Jaskier would not make a fool of himself by stomping his foot, but he was not above sticking his tongue out at the stubborn Witcher. All he wanted was some honey cakes, and was it really his fault for trying to get the 4-for-1 deal? Honestly, it wasn’t even a bad plan.

“Geralt, just-”

“No.”

“You haven’t even heard what I was going to say!” Jaskier whined, stomping his foot.  _ Okay, this is an exception. I’m allowed to stomp my foot for this. _

“I am not pretending to be in a relationship with you, Jaskier.” Geralt glared at him from where he was sharpening his sword,  _ heh, _ and set aside the whetstone, getting to his feet. The Witcher raised an eyebrow at the pout on Jaskier’s face, seemingly not affected.  _ Fuck, that usually works. _

“But if they think we’re a couple, we’ll get the couples discount! And I know you love honey cakes too, you always eat every last crumb when I get them for you.” Geralt opened his mouth, but the bard cut him off before he could speak. “No! Don’t even try to deny it. I saw you eyeing them in the stall when we first arrived in town,” the bard accused, poking his companion’s chest with a finger. Geralt looked at said finger like he was considering breaking it.

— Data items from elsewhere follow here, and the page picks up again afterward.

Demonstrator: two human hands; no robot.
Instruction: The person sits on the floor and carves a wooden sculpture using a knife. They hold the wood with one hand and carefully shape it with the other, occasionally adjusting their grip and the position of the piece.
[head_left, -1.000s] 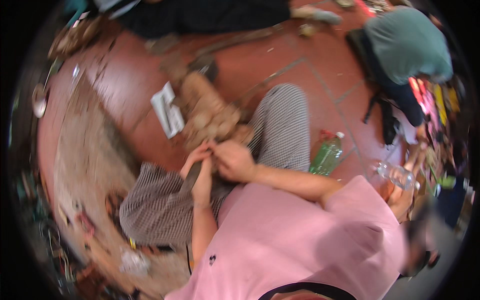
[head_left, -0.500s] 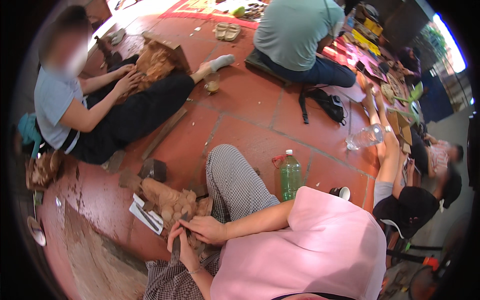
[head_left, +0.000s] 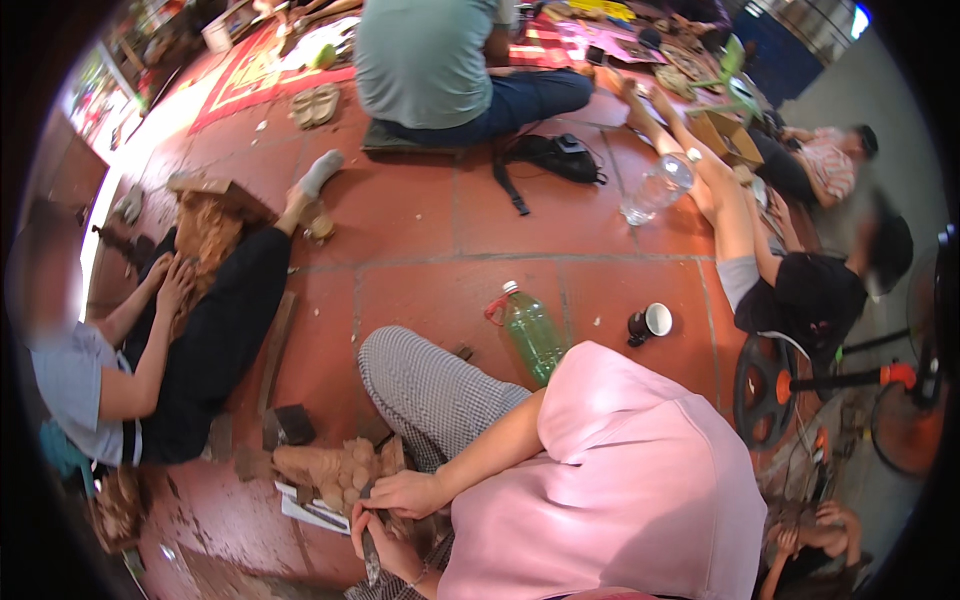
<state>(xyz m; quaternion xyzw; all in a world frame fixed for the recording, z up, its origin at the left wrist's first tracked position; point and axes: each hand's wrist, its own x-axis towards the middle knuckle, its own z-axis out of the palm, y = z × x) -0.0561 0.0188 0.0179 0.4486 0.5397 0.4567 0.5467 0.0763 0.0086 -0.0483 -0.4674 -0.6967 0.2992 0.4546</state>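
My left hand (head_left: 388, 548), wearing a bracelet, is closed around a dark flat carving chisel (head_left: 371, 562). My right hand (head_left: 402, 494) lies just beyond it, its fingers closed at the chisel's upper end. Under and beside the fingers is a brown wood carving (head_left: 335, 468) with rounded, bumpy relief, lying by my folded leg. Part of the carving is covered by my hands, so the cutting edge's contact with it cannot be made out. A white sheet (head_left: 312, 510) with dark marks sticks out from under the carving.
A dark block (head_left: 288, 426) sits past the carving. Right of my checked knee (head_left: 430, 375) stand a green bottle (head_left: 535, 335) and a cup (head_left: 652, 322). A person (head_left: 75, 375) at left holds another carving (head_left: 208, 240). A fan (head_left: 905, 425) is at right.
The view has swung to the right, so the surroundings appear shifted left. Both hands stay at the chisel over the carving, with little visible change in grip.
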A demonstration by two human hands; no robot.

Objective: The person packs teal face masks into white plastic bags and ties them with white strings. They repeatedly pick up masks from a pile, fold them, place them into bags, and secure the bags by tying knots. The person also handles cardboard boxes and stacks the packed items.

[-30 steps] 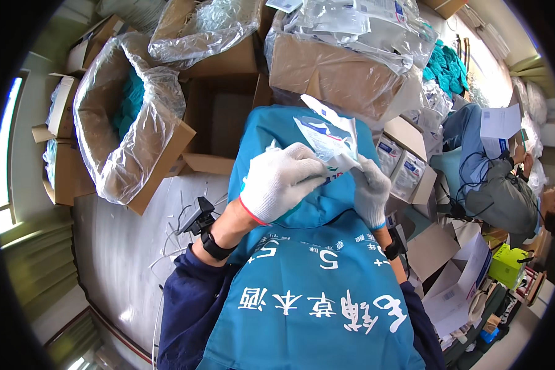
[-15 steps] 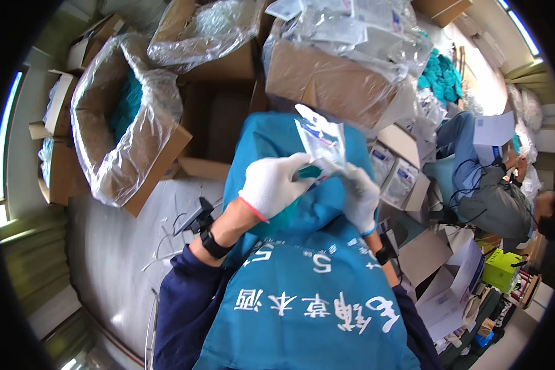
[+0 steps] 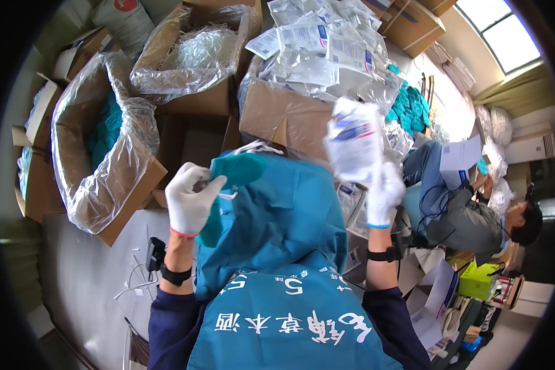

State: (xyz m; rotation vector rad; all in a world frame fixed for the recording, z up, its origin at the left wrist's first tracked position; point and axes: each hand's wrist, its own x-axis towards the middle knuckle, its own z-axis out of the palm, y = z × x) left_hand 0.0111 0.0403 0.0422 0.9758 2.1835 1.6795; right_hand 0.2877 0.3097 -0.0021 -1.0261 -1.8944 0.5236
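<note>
My left hand (image 3: 192, 198), in a white knit glove, pinches a teal, folded soft piece (image 3: 245, 169) between thumb and fingers. Part of it sticks out past my fingertips, and another part hangs below my palm. My right hand (image 3: 386, 195), gloved the same way, grips a white plastic packet (image 3: 354, 140) with blue and red print, a little blurred. The packet stands raised before a large carton (image 3: 277, 117) heaped with similar clear and white packets (image 3: 320, 46). A blue apron (image 3: 271, 216) covers my lap between both hands.
At the left, a plastic-lined carton (image 3: 74, 179) holds teal pieces (image 3: 106, 129). Beside it stand a carton of shredded clear material (image 3: 205, 46) and an open brown box (image 3: 197, 139). A person (image 3: 468, 216) works at the right, near a white box (image 3: 459, 160) and a green bag (image 3: 478, 280).
My hands have moved apart: the left went left with the teal piece, the right went right and up with the packet. The view has shifted somewhat.
</note>
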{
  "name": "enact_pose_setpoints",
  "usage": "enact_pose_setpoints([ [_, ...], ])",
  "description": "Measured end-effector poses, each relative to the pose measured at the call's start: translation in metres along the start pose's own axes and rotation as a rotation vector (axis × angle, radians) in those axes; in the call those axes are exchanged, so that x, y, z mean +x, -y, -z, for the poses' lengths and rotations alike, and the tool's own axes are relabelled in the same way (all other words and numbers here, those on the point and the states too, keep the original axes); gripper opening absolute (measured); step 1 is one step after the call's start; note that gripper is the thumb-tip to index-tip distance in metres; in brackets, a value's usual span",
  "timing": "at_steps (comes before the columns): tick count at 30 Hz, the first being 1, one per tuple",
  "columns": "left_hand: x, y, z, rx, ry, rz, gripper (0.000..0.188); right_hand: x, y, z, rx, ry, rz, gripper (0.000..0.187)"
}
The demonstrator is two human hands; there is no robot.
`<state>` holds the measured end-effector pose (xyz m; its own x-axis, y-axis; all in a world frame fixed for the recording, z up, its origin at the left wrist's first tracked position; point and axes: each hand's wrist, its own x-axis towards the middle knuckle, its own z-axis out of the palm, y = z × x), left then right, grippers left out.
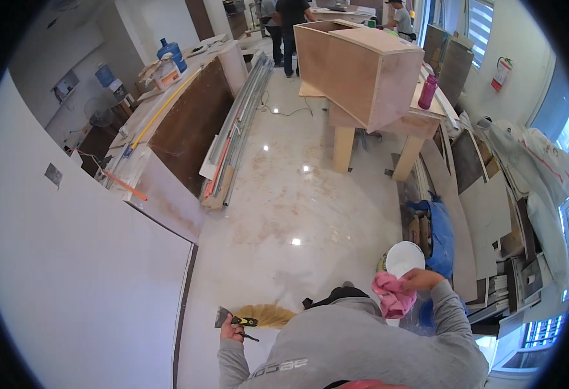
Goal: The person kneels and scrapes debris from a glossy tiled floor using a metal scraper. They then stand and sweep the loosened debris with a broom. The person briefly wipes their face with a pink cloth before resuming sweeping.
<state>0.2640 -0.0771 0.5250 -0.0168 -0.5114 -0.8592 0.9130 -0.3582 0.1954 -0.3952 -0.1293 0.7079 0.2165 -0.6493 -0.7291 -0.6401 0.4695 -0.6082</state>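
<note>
My left hand [232, 331] is closed around a putty knife [244, 321] with a wide grey blade and a black and yellow handle. A thin dark piece sticks out below that handle; I cannot make out what it is. Just beyond this hand, the tan fibres of a soft broom [266, 315] fan out low over the floor. On the other side, my right hand [424, 279] grips a bunched pink cloth [393, 295] that hangs down at the near side of a white-topped bucket [406, 257]. Whether cloth and bucket touch, I cannot tell.
Ahead stands a large plywood box [356, 78] on a wooden workbench, with a pink bottle [428, 92] beside it. Long metal profiles [236, 129] lie along the left counter [155, 170]. Boards and a blue bag [439, 236] crowd the right wall. People work at the back.
</note>
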Motion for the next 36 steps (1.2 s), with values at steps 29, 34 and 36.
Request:
enact_pose_setpoints([
  [29, -0.055, 0.100, 0.106, 0.092, -0.047, -0.090, 0.027, -0.171, 0.097, -0.038, 1.455, -0.126, 1.324, 0.075],
  [34, -0.066, 0.113, 0.095, 0.159, -0.051, -0.102, 0.028, -0.209, 0.092, -0.027, 1.106, -0.123, 1.162, 0.053],
  [36, -0.062, 0.112, 0.091, 0.164, -0.051, -0.066, 0.028, -0.211, 0.075, -0.021, 1.073, -0.332, 1.007, 0.046],
])
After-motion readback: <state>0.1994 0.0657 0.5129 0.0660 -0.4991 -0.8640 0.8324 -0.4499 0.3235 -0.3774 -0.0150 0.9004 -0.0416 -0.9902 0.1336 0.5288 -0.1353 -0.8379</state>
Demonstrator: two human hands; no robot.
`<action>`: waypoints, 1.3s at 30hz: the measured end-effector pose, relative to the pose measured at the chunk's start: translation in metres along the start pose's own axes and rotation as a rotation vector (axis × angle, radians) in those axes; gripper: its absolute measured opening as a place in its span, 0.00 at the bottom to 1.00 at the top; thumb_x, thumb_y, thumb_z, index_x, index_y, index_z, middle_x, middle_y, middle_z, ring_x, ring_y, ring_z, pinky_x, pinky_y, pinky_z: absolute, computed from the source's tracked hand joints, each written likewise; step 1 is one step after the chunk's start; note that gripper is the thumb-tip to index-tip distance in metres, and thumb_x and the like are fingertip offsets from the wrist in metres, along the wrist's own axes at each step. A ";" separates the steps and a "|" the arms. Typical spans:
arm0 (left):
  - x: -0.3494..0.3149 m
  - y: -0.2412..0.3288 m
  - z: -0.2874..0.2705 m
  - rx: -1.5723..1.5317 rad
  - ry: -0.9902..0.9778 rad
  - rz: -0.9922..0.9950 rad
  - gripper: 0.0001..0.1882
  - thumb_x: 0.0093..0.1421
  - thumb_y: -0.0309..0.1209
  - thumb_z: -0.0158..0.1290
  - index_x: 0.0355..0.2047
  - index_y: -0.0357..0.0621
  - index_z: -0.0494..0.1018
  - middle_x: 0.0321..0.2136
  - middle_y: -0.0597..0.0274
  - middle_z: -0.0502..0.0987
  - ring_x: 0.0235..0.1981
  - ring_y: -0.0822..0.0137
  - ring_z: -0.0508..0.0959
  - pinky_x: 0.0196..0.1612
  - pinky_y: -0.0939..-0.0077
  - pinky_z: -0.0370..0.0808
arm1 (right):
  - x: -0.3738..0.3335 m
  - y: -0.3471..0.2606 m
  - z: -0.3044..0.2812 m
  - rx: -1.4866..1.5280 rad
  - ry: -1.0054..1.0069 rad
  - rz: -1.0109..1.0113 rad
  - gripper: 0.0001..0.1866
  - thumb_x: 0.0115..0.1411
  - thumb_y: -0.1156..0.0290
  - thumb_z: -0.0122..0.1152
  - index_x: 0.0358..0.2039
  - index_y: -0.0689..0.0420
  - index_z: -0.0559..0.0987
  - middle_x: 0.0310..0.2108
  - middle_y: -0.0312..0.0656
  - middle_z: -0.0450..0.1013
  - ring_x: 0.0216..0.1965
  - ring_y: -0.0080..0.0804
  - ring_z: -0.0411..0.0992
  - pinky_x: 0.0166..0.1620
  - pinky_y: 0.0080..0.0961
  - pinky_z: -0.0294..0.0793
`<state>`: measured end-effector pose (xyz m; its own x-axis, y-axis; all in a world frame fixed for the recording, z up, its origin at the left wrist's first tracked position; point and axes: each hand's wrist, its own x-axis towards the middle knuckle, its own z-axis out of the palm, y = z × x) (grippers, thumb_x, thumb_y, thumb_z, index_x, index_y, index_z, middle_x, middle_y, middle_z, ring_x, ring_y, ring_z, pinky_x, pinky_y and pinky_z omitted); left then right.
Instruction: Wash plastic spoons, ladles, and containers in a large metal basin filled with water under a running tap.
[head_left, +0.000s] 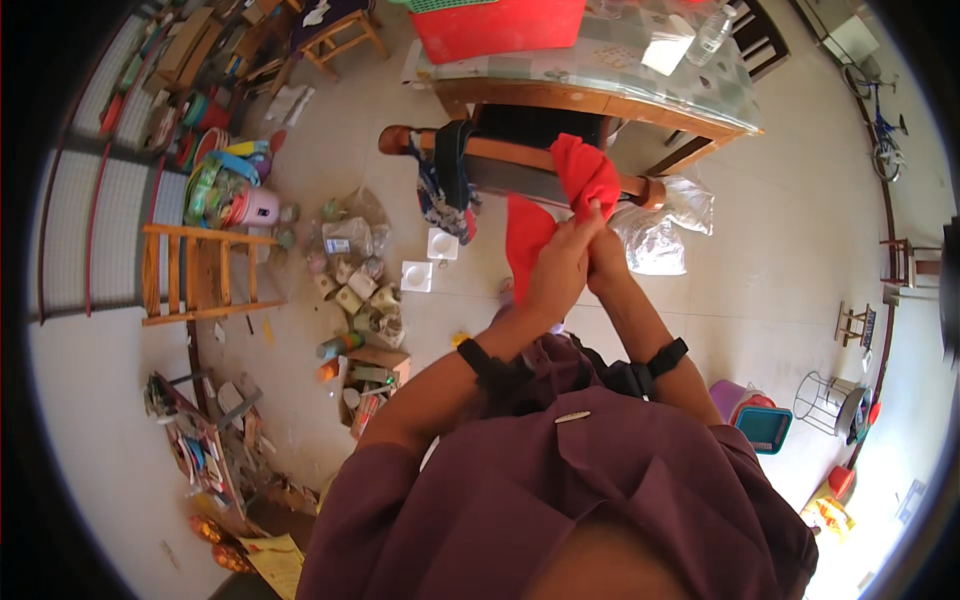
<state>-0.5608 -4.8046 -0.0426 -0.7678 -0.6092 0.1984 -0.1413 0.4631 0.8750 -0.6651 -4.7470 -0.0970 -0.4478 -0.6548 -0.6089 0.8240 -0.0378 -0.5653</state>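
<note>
A bright red cloth [588, 180] is bunched in front of me, and part of it hangs down on the left. My left hand [560, 268] is closed round the cloth. Right beside it, touching, my right hand [606, 255] is closed on the same cloth. The upper bunch overlaps the wooden top rail of a chair [510, 150]; whether it is pressed against the rail I cannot tell. A dark strap and a patterned cloth [445, 195] hang over the chair's left side.
Behind the chair stands a table [620, 60] bearing a red basket [500, 30] and a clear bottle [710, 35]. Bags and cartons [360, 270] litter the floor at left, near a wooden chair [208, 272]. Clear plastic bags [660, 235] lie right of the chair.
</note>
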 end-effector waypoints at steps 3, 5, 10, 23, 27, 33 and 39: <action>-0.005 -0.005 -0.033 0.193 -0.017 0.162 0.14 0.67 0.31 0.43 0.47 0.36 0.71 0.44 0.49 0.75 0.45 0.54 0.77 0.45 0.62 0.74 | -0.026 -0.005 0.019 0.026 -0.042 -0.051 0.38 0.62 0.35 0.42 0.57 0.58 0.65 0.52 0.45 0.70 0.53 0.39 0.69 0.56 0.38 0.68; 0.002 -0.005 -0.054 -0.408 -0.238 -0.508 0.14 0.68 0.34 0.43 0.47 0.40 0.71 0.47 0.53 0.75 0.48 0.58 0.76 0.48 0.60 0.74 | -0.045 -0.017 0.025 0.225 -0.474 -0.017 0.36 0.63 0.38 0.43 0.60 0.55 0.62 0.54 0.43 0.67 0.56 0.38 0.66 0.59 0.39 0.66; -0.005 -0.059 -0.019 -1.530 -0.259 -0.991 0.19 0.68 0.42 0.40 0.48 0.40 0.69 0.47 0.54 0.74 0.47 0.60 0.75 0.49 0.64 0.72 | -0.045 0.025 0.047 -0.104 -0.176 -0.003 0.37 0.61 0.42 0.53 0.59 0.60 0.64 0.55 0.44 0.67 0.55 0.35 0.67 0.59 0.35 0.65; 0.040 -0.124 -0.084 0.043 -0.270 0.278 0.10 0.65 0.34 0.44 0.32 0.42 0.71 0.29 0.53 0.75 0.28 0.54 0.74 0.31 0.64 0.68 | 0.039 0.050 0.053 0.089 0.118 -0.058 0.28 0.68 0.45 0.37 0.58 0.51 0.66 0.55 0.41 0.67 0.57 0.39 0.65 0.58 0.42 0.66; 0.051 -0.142 -0.096 -0.733 -0.686 -0.306 0.13 0.65 0.38 0.45 0.27 0.46 0.70 0.23 0.65 0.71 0.22 0.69 0.69 0.24 0.79 0.64 | 0.014 0.042 0.101 0.099 -0.049 0.039 0.33 0.65 0.38 0.36 0.61 0.46 0.64 0.57 0.43 0.66 0.57 0.42 0.66 0.57 0.46 0.67; 0.026 -0.153 -0.055 -0.594 -0.336 -0.044 0.18 0.69 0.37 0.39 0.25 0.41 0.68 0.18 0.62 0.68 0.21 0.67 0.69 0.25 0.71 0.66 | 0.024 0.064 0.124 -0.004 0.128 -0.001 0.27 0.66 0.45 0.44 0.46 0.58 0.73 0.45 0.50 0.74 0.43 0.40 0.74 0.50 0.37 0.74; 0.039 -0.160 -0.085 -0.275 -0.214 0.259 0.12 0.65 0.34 0.46 0.28 0.42 0.72 0.29 0.54 0.74 0.34 0.55 0.74 0.40 0.62 0.69 | 0.026 0.048 0.134 -0.158 0.284 0.014 0.21 0.66 0.55 0.51 0.42 0.64 0.75 0.41 0.46 0.75 0.44 0.37 0.74 0.50 0.33 0.73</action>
<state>-0.5147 -4.9569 -0.1371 -0.8726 -0.3343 0.3562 0.2228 0.3767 0.8992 -0.5908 -4.8676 -0.0653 -0.5342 -0.4172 -0.7352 0.7766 0.1015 -0.6218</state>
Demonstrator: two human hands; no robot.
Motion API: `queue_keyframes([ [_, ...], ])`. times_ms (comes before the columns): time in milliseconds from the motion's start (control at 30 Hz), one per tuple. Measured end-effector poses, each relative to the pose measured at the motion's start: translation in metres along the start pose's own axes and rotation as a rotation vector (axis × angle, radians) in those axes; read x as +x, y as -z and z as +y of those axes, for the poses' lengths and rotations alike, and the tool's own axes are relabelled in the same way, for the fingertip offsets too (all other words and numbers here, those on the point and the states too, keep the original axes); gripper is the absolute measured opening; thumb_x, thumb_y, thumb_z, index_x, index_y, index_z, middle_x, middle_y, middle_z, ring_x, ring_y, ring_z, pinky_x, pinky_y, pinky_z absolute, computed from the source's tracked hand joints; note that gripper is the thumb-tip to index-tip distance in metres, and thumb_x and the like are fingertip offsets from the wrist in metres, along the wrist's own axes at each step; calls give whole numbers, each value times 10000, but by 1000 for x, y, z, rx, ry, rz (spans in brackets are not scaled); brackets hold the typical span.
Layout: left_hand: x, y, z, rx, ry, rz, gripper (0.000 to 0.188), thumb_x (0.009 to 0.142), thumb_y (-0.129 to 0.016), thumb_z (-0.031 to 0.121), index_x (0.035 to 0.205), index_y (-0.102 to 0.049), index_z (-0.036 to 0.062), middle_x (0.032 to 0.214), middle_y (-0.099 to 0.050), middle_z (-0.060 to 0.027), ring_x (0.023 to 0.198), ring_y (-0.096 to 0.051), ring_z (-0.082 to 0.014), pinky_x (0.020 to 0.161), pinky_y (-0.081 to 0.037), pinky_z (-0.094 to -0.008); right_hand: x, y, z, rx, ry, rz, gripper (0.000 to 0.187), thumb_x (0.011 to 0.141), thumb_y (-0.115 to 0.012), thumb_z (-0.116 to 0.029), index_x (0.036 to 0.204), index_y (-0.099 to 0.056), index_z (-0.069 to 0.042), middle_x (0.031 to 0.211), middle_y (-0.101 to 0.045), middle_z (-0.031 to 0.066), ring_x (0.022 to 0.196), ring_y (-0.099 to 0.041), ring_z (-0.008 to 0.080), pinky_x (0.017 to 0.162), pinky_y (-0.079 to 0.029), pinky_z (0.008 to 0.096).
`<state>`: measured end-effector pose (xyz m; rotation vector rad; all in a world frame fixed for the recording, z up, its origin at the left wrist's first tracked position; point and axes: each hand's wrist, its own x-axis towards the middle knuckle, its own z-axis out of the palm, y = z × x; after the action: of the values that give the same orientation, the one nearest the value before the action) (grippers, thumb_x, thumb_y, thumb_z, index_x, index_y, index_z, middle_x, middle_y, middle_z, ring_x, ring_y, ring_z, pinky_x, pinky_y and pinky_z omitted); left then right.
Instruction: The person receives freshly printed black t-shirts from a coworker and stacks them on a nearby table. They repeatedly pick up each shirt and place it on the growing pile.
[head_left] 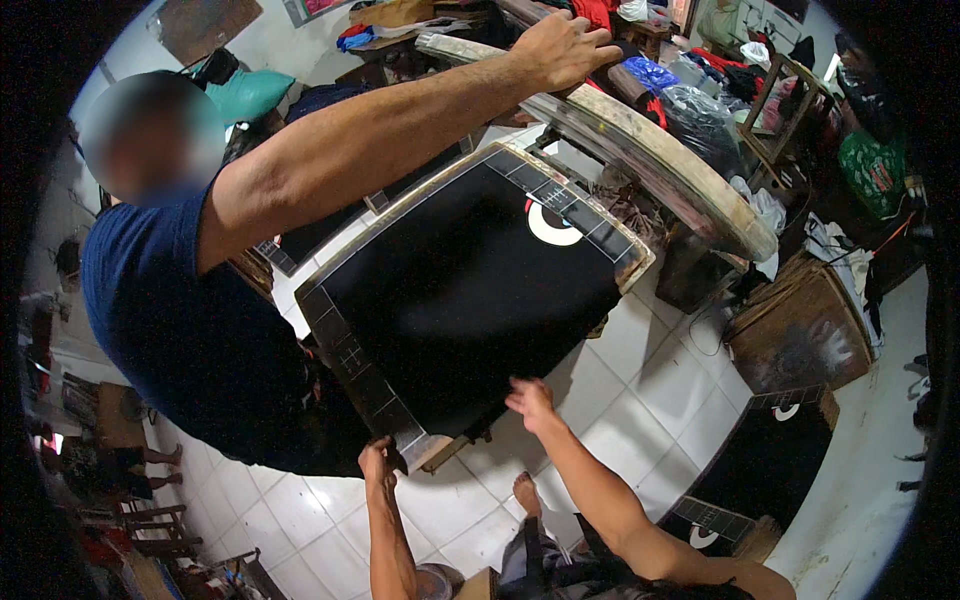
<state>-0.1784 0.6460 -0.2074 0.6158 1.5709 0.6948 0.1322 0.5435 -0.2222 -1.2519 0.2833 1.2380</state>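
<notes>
A black cloth with a white ring print lies over a flat board, its left and far edges marked by grid-patterned strips. At the board's near left corner, my left hand is closed on the edge of the black cloth. My right hand is beside the cloth's near edge, fingers apart and holding nothing; they look slightly blurred. Across from me, a co-worker in a dark blue shirt stretches an arm over the board. That person's hand rests on a long, tilted, pale-edged frame.
On the right, another board carries similar black cloth with white prints. A brown box-like stand is beyond it. Bags and cloth are heaped behind the frame. White floor tiles show below, with a bare foot.
</notes>
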Motion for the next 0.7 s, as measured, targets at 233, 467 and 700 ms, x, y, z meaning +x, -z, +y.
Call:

Jaskier smirked in victory as Geralt stood silently, glaring but not saying anything to deny the accusation. “Just pretend to date me for  _ five minutes _ and we can get  _ four _ honey cakes for the price of  _ one _ . It can’t be that terrible to pretend to date me.”

“Can’t it?”

“Wh- rude! I’m trying to get us cakes and you’re insulting me.” He huffed, turning away from the Witcher and flicking nonexistent dirt off his pink chemise, wishing he could have worn his matching doublet with it. It was midsummer, and the sun had forced both men to stray from their usual outfits. Even Geralt had forgone his armor in the sweltering heat.

The bard watched as Geralt’s face went from conflicted to begrudgingly accepting of the idea. Considering the man scowled 24/7, Jaskier was quite proud to be able to read him so well.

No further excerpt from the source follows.